— Exercise objective —
If a record holds a picture, leave the picture out and copy everything else exactly.

-- Information follows --

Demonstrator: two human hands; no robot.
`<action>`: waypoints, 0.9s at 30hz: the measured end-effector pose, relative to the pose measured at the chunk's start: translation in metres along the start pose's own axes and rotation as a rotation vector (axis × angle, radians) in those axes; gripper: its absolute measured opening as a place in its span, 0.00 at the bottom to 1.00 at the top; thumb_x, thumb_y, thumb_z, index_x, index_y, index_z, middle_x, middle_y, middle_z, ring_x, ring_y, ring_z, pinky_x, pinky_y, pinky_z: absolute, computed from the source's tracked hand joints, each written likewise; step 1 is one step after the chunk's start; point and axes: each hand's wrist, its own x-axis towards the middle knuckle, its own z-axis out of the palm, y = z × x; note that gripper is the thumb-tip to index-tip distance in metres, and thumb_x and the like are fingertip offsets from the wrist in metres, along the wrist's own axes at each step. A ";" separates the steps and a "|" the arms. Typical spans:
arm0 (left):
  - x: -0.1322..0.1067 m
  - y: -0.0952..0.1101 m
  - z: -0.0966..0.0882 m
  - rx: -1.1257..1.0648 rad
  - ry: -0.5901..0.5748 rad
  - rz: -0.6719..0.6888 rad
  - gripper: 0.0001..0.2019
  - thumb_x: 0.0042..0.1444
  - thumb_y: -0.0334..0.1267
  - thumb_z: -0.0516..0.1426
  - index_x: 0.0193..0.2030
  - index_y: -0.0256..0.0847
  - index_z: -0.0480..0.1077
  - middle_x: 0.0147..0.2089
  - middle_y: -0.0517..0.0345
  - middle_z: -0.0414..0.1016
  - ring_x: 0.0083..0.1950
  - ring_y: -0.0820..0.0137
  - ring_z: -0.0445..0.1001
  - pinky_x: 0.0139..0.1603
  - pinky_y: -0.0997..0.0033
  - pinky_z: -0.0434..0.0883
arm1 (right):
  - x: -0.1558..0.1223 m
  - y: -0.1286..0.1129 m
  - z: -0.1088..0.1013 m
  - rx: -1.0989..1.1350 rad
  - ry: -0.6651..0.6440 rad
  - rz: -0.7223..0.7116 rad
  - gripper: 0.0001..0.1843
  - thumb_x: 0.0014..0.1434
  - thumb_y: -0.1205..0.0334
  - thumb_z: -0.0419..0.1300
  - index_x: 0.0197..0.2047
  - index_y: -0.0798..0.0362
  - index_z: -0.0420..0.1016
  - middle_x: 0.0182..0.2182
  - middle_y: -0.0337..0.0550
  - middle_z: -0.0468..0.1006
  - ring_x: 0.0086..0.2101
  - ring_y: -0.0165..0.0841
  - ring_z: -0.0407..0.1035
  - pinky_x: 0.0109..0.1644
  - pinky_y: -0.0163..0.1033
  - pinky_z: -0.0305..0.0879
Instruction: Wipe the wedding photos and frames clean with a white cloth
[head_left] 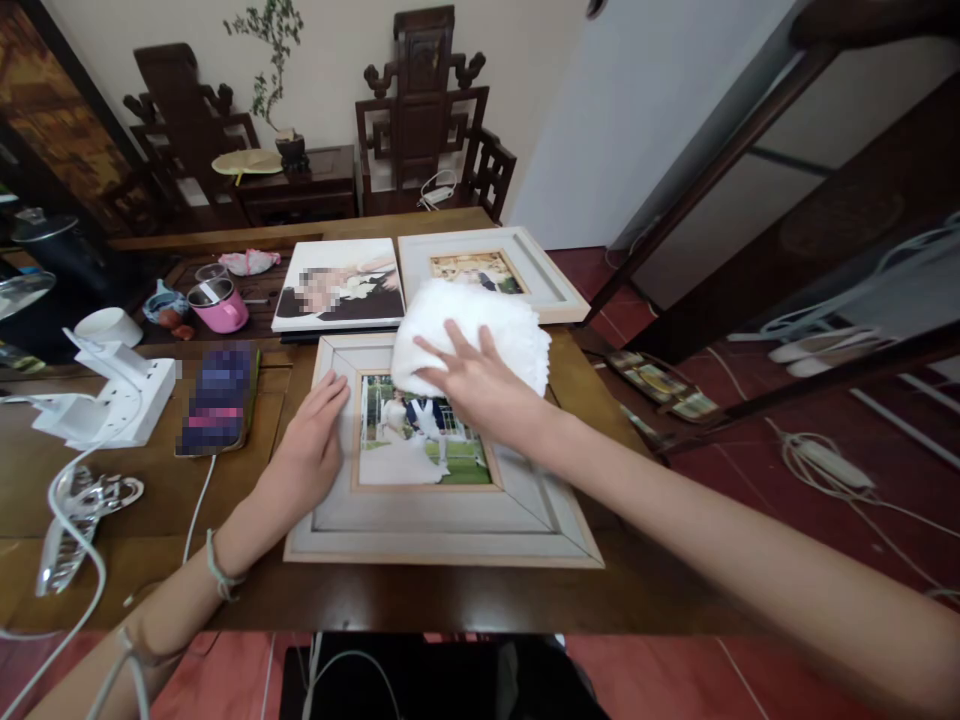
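Frame [442,512] lying near on a wooden table [375,600] — red floor tiles [727,460] right, carved chairs [422,105] far.
Right hand [480,382], fingers spread, lies on white cloth [480,305] at the frame's far right — left hand [304,442], fingers together, rests along its left side.

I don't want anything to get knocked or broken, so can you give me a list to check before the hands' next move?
1. Near frame flat on the table: ok.
2. Left hand at that frame's left side: ok.
3. Right hand on the white cloth, fingers spread: ok.
4. Whole photo in sight: not ok, cloth and hand cover its upper right part.
5. Pink mug apart from the near frame: ok.
6. Cloth not touching the back frame: cannot tell.
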 end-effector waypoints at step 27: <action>0.001 0.003 -0.001 0.042 0.011 0.033 0.21 0.62 0.26 0.45 0.62 0.29 0.62 0.64 0.35 0.64 0.70 0.57 0.56 0.69 0.47 0.59 | -0.001 -0.026 -0.008 0.091 -0.119 -0.086 0.33 0.53 0.84 0.51 0.60 0.56 0.70 0.69 0.51 0.49 0.66 0.64 0.34 0.63 0.73 0.41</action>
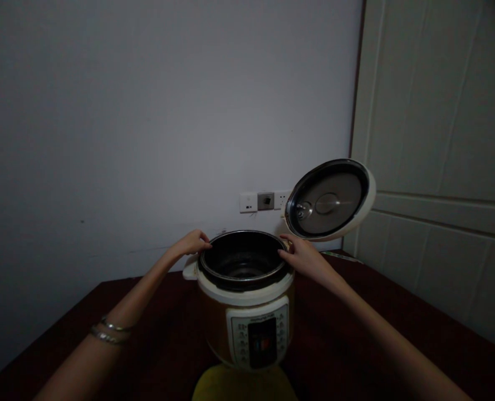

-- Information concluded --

— Response area —
Demonstrator: two human hands; no robot.
`<action>`: waypoints, 0.9s at 30hz: the measured end-effector pose, relative to the pose measured at the chunk's start: translation in metres along the start pose's own axes and rotation as a rotation vector (axis × angle, radians) in those axes; gripper: its absolute measured opening as a place in its span, 0.00 at the bottom to 1.00 at the top; thumb_x, thumb_y, thumb_z, index_x, index_y, index_z, middle_x, middle_y, middle_z, ring_x, ring_y, ring_z, pinky_x, pinky_y, pinky_z: absolute, computed from the source's tracked hand joints, each written likewise; step 1 is one step after the chunk's start; point and axes: each hand's wrist, its own x-axis towards the middle knuckle, its own z-axis out of the palm, y = z × x; note that gripper is the thumb-tip to index-tip distance in metres, and thumb_x and the like are fingertip offsets from the wrist in metres, along the wrist's own axes at each step. A ";" separates the steps and a "|" the arms. Typical spans:
arm0 (left):
  - x: -0.1322..0.1067 m
  - y: -0.0952..0.1101 m
  - z: -0.0966..0.0882 m
  - rx: -1.1257..1.0648 rad
  - ry: -0.5901..0.5748 rad
  - rz: -0.6719..0.6888 rad
  - gripper: 0.0001..0.2019
  - thumb_x: 0.0042..0.1444
  - thumb_y: -0.0334..0.1267
  - thumb_z: -0.0516..0.1426
  - index_x: 0.0193..0.2030
  - index_y: -0.0256..0.0847
  - index_z: -0.0480..0.1077
  - middle_x: 0.0147..0.2089
  - middle_y: -0.0517..0.0345
  - middle_z: -0.0414..0.1016
  - ring_x: 0.0083..0.1950
  - ring_y: -0.0820..0.0137
  - ring_z: -0.0445..0.1001
  - pinky_x: 0.0139..0.1603
  - pinky_y: -0.0997..0.0033
  - pinky_z: -0.0434..0.0883
arm1 (right):
  - x: -0.1558..0.1223 m
  - y: -0.1286..0.1129 m
  - z: -0.1088..0.1013 m
  - rx: -1.0989..1.1350 rad
  - ry: -0.6651..0.6440 rad
  - rz: -0.7223..0.7116 rad
  - gripper: 0.0001..0.1843
  - thumb_x: 0.0014..0.1434
  - thumb_y: -0.1205..0.0334
  - thumb_z: -0.0419..0.1300
  - index_x: 0.0197..0.2047
  - index_y: -0.0798..0.0362
  - index_z: -0.0420..0.1016
  - middle_x: 0.0182..0.2182
  - middle_y: -0.0337..0.0550
  - middle_z: -0.0468..0.1006
  - ring_x: 0.0086..0.2101
  - ring_y: -0.0165..0.0841
  - ring_z: -0.0407..0.1035
  - pinky_x: 0.0109..0.1644
  - pinky_y: -0.0163..0.1033
  - pinky_z: -0.0305..0.0879
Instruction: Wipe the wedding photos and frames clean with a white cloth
[head_left] 
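Frame [442,512] lying near on a wooden table [375,600] — red floor tiles [727,460] right, carved chairs [422,105] far.
Right hand [480,382], fingers spread, lies on white cloth [480,305] at the frame's far right — left hand [304,442], fingers together, rests along its left side.

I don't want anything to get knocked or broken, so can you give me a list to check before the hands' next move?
1. Near frame flat on the table: ok.
2. Left hand at that frame's left side: ok.
3. Right hand on the white cloth, fingers spread: ok.
4. Whole photo in sight: not ok, cloth and hand cover its upper right part.
5. Pink mug apart from the near frame: ok.
6. Cloth not touching the back frame: cannot tell.
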 end-effector waypoints at step 27: <action>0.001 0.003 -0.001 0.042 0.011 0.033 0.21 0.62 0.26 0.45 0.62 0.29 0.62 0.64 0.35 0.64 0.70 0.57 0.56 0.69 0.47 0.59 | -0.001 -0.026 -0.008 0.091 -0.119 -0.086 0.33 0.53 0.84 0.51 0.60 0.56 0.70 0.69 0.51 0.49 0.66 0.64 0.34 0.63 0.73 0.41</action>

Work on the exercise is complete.